Key Idea: It’s not “is it right or wrong?”, it’s “is it better or worse?”
Problem
Tests will intermittently fail. How can we trust the changes we make are successful?
Concept
Testing is evolving into evaluation. The shift is from a Boolean pass/fail system to an analog evaluation system of “better or worse.” This concept is more about a way of thinking than a technical detail. Traditional software development testing revolves around mitigating risk by measuring passes and fails.

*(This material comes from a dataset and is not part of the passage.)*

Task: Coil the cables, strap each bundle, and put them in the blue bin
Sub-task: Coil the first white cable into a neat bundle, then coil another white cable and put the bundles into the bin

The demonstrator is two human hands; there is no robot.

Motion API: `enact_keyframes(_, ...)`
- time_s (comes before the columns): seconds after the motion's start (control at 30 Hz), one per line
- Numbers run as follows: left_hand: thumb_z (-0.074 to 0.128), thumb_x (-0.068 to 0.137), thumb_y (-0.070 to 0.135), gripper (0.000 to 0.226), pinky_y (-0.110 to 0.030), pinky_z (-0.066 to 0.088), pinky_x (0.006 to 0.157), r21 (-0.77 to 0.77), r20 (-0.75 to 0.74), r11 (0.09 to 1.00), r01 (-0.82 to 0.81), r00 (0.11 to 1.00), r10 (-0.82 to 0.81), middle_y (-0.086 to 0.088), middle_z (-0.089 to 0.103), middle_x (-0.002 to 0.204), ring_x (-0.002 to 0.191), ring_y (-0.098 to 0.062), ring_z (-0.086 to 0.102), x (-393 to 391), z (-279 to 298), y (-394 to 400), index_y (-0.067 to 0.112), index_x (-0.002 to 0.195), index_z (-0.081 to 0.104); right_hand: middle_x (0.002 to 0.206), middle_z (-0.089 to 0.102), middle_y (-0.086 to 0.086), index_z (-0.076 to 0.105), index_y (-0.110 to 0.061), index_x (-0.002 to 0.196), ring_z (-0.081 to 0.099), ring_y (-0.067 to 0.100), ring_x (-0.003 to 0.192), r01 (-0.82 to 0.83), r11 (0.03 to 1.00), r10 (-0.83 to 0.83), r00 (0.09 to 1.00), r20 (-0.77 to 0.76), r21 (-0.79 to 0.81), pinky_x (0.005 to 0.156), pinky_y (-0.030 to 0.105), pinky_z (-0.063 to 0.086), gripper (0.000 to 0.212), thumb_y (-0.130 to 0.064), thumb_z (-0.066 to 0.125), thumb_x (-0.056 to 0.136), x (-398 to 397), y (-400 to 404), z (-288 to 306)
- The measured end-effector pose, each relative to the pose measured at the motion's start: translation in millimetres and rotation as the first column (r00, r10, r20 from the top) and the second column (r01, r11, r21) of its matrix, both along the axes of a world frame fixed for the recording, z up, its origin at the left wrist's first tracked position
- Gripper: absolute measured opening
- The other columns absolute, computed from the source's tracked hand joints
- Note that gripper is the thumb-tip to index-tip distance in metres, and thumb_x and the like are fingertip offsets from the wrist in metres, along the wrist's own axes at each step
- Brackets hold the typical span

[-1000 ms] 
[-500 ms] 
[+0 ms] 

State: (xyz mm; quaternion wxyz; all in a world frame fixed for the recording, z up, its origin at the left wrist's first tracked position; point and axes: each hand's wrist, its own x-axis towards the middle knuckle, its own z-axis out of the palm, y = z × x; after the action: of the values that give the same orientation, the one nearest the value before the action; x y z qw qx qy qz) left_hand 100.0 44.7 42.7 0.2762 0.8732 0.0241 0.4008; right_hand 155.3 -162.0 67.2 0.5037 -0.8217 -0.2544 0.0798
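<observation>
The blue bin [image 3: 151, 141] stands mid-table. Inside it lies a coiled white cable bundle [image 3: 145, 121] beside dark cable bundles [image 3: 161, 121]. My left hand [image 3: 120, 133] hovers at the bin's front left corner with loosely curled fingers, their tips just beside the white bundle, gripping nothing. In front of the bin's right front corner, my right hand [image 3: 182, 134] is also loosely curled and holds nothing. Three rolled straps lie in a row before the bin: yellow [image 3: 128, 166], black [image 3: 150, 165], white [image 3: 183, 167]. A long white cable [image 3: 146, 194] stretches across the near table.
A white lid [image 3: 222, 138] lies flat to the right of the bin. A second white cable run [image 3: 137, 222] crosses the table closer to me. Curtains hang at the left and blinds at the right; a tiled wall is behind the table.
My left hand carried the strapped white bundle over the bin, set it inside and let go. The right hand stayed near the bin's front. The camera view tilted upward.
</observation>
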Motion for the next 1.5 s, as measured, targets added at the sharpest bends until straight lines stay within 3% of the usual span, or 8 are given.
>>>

Evaluations mitigate risk by looking at the patterns of the data, tracking trends, and applying thresholds.
Why do we need to use it
In a traditional approach, given the example below:
In an approach evaluating a calculator (a deterministic system):
- Test 1: Input: “2 + 3”, Output=5, check answer is 5 - PASS
- Test 2: Input: “2 - 3”, Output=-1, check answer is -1 - PASS
- Test 3: Input: “2 x 3”, Output=6, check answer is 6 - PASS
- Test 4: Input: “10 / 2”, Output=4, check answer is 5 - FAIL
In an approach evaluating an LLM text output (a non-deterministic system):
Prompt: Greet the user
- Test 1: Input: “Hello”, Output: “Hello”, check answer is “Hello”, PASS
- Test 2: Input: “Hello”, Output: “hello!”, check answer is “Hello”, FAIL
- Test 3: Input: “Hello”, Output: “Hi”, check answer is “Hello”, FAIL
- Test 4: Input: “Hello”, Output: “Hi there”, check answer is “Hello”, FAIL
As can be seen, in traditional software testing, the pass/fail scenarios are working as expected. Whereas in the LLM testing scenario, it could be argued that all of the answers are correct, but they cannot all be validated with the same simple test. Additionally, as input complexity and length increase, variables expand exponentially. Therefore, instead of testing, evaluation is employed to determine if an output is “better or worse” than expected.
For example:
- Test 1: Input: “Hello”, Output: “Hello” → Compare output against “Hello” semantically → score = 0.95 - over threshold 0.9 - PASS
- Test 2: Input: “Hello”, Output: “hello!” → Compare output against “Hello” semantically → score = 0.95 - over threshold 0.9 - PASS
- Test 3: Input: “Hello”, Output: “Hi” → Compare output against “Hello” semantically → score = 0.93 - over threshold 0.9 - PASS
- Test 4: Input: “Hello”, Output: “Hi there” → Compare output against “Hello” semantically → score = 0.91 - over threshold 0.9 - PASS
Even better, we could plot these numbers and track upward or downward trends of behaviour over time. Take, for example, tracking sentiment (which is how positive the response is); if we were to see a downward trend in output sentiment, that would trigger an investigation into why the sentiment had decreased over time.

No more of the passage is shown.